Nachdem ich ohne weitere Worte drei der fettigen Gebäcke verschlungen habe - und mich Jack Frost nur belustigt beobachtet hat, während er ein Wienerbrød angefangen hat zu essen - fühle ich mich mutig genug, aufzustehen und zu ihm zu gehen. Er macht große Augen, verfolgt meine Bewegungen. Ich sehe einen kleinen Funken Unsicherheit in seinen Augen, als ich ihm einen Kuss auf die Wange drücke. Und diese Berührung von meinen Lippen und seiner Wange fühlt sich so gut an, dass ich auf seine andere Wange ebenfalls ein Küsschen hauche. Ein französisches Bisous, da ist doch nichts dabei. Doch dann muss ich an sein umwerfendes Lächeln denken und die Grübchen. Sein Atem geht flach, sobald ich erst das Grübchen auf der einen und dann das Grübchen auf der anderen Seite küsse. Als meine Lippen auf seinen lande, ist alles vorbei. Mein Herz setzt für einen winzigen Augenblick aus, es hört gar nicht mehr auf zu kribbeln und da erwidert er den Kuss. Jetzt drohe ich wirklich vor Glücksgefühl nach hinten über zu kippen. Jack beendet den Kuss plötzlich und steht auf. Ich verstehe die Welt nicht mehr. Habe ich etwas falsch gemacht? War der Kuss zu schlecht? Er sieht wohl meine Gedanken rasen, denn er greift in meine Kniekehle und hebt mich zurück ins Bett. „Bleib lieber im Bett liegen, meine Schneerose."

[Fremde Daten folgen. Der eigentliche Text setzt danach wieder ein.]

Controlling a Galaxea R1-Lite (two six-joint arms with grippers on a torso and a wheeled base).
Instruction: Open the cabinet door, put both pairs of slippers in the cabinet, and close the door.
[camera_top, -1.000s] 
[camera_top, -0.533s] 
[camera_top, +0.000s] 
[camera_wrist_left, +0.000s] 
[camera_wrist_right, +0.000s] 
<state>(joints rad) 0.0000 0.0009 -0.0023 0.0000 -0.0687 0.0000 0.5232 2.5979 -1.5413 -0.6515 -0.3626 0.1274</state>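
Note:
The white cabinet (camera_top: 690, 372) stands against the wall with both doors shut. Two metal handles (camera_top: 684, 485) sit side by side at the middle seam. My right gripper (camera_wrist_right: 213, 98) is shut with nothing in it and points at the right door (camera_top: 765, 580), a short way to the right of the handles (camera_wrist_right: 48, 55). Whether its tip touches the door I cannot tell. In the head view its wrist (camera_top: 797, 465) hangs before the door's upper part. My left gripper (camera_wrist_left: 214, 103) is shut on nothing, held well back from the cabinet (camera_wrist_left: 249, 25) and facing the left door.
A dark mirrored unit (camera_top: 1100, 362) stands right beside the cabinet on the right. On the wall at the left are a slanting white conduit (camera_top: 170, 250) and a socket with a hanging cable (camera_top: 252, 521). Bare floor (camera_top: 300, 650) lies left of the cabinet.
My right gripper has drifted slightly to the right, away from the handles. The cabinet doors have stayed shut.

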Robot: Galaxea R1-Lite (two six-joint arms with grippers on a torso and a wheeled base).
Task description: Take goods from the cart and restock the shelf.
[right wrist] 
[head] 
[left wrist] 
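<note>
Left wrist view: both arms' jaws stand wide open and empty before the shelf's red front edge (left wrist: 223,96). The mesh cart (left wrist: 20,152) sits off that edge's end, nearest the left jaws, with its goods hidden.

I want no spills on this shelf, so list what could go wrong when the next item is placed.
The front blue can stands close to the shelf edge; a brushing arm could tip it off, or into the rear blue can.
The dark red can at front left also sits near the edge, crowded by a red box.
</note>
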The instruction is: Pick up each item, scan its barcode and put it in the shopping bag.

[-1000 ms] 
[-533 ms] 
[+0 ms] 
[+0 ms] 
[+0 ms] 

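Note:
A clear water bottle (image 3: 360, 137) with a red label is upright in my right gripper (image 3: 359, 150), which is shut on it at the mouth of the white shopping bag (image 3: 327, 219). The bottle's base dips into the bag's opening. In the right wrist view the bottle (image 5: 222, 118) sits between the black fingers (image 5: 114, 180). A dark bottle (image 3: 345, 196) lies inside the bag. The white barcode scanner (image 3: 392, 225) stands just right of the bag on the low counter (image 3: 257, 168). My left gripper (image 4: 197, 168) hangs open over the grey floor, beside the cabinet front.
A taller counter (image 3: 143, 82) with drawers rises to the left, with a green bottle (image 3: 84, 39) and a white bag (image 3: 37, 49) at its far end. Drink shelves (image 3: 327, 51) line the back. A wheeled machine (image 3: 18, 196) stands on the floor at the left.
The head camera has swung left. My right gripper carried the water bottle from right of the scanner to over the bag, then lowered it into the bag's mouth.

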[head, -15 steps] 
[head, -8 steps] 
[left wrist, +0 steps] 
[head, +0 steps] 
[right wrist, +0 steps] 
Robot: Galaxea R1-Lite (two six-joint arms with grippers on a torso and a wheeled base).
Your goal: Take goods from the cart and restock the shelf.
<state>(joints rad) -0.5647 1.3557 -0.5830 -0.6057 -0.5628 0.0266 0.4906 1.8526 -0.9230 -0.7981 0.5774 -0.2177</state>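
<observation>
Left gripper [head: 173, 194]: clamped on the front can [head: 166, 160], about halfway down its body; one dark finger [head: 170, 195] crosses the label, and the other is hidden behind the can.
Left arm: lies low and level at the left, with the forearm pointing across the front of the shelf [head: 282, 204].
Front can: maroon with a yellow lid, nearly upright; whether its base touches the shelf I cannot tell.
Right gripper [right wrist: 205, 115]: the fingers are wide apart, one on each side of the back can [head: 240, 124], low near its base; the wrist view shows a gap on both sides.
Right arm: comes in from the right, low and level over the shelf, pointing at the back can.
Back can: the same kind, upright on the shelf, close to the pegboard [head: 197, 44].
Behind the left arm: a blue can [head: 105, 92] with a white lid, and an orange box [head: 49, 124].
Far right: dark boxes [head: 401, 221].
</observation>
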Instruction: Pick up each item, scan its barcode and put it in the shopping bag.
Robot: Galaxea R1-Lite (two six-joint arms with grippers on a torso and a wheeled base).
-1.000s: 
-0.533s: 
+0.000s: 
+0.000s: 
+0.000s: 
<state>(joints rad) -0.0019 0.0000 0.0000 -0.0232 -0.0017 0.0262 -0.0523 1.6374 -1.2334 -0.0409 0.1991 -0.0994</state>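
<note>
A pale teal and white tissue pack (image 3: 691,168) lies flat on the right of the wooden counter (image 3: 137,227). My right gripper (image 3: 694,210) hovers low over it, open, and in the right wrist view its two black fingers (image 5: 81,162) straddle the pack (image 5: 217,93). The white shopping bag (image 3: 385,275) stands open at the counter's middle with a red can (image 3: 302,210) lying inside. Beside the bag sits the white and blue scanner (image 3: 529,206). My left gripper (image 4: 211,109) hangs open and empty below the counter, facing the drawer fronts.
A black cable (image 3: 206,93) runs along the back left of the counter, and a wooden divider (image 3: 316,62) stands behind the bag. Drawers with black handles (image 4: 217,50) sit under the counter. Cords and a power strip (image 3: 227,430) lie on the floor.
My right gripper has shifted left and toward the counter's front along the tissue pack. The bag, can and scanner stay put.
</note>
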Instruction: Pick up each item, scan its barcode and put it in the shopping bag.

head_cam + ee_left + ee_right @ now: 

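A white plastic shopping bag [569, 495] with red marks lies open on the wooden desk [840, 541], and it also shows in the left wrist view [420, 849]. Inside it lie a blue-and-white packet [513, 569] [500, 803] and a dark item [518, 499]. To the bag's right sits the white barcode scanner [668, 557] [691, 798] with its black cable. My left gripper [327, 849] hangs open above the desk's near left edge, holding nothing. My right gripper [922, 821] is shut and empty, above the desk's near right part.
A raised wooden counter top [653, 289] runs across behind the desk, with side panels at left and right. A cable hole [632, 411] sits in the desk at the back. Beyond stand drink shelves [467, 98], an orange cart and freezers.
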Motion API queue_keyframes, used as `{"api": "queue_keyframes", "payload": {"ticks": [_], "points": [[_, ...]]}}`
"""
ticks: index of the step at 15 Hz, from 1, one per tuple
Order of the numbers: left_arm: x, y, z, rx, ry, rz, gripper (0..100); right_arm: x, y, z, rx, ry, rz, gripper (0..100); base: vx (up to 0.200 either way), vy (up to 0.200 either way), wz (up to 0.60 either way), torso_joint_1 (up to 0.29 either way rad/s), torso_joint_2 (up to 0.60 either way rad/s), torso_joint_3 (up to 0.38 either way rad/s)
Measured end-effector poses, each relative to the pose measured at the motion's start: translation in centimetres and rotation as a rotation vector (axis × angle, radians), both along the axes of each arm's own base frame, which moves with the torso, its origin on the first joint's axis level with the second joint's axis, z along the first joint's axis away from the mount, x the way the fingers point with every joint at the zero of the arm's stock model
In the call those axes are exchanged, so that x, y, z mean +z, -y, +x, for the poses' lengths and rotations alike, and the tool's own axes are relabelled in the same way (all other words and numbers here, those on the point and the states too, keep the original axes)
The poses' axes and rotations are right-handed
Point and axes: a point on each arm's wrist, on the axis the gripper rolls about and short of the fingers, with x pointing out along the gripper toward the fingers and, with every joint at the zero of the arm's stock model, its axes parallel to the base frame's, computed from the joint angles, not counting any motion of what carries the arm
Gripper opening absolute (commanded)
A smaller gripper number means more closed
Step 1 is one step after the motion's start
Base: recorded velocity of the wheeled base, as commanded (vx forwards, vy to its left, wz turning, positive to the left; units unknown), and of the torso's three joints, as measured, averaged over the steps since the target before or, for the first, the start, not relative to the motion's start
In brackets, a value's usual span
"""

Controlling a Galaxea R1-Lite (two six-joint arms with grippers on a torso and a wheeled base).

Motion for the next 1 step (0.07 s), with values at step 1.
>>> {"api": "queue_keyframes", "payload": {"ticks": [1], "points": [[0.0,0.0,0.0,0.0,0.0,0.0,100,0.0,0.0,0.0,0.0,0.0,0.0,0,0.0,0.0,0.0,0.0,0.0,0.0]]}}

„Aye, aye, mein Wintergott", hauche ich. Was wird nun passieren? Wird er mich erneut küssen? Möchte ich das - oh ja und wie. Mein Herz pocht und schlägt und hört gar nicht mehr auf. Der Geruch nach Schnee weht mir in die Nase und ehe ich's mich versehe, liegen seine Lippen auf meinen. Seine kühlen Hände legen sich um meine Taille. Teils unbeholfen lege ich meine Hände schließlich um seinen Nacken, sodass ich ihn noch näher an mich ziehen kann. Dort wo seine Lippen mich berühren, seine Hände meine Haut berühren kribbelt es magisch. Ich nehme seinen Herzschlag ebenso wahr wie meinen. Dann passiert es und ich gewähre seiner Zunge Einlass. Er schmeckt nach meinem Lieblingsessen, obwohl ich mehr davon gegessen habe als er. Und nach Zimt. Einen Hauch Zimt kann ich schmecken. Für einen Moment öffne ich die Augen, doch dann schließe ich sie lieber wieder, um diesen Kuss zu genießen.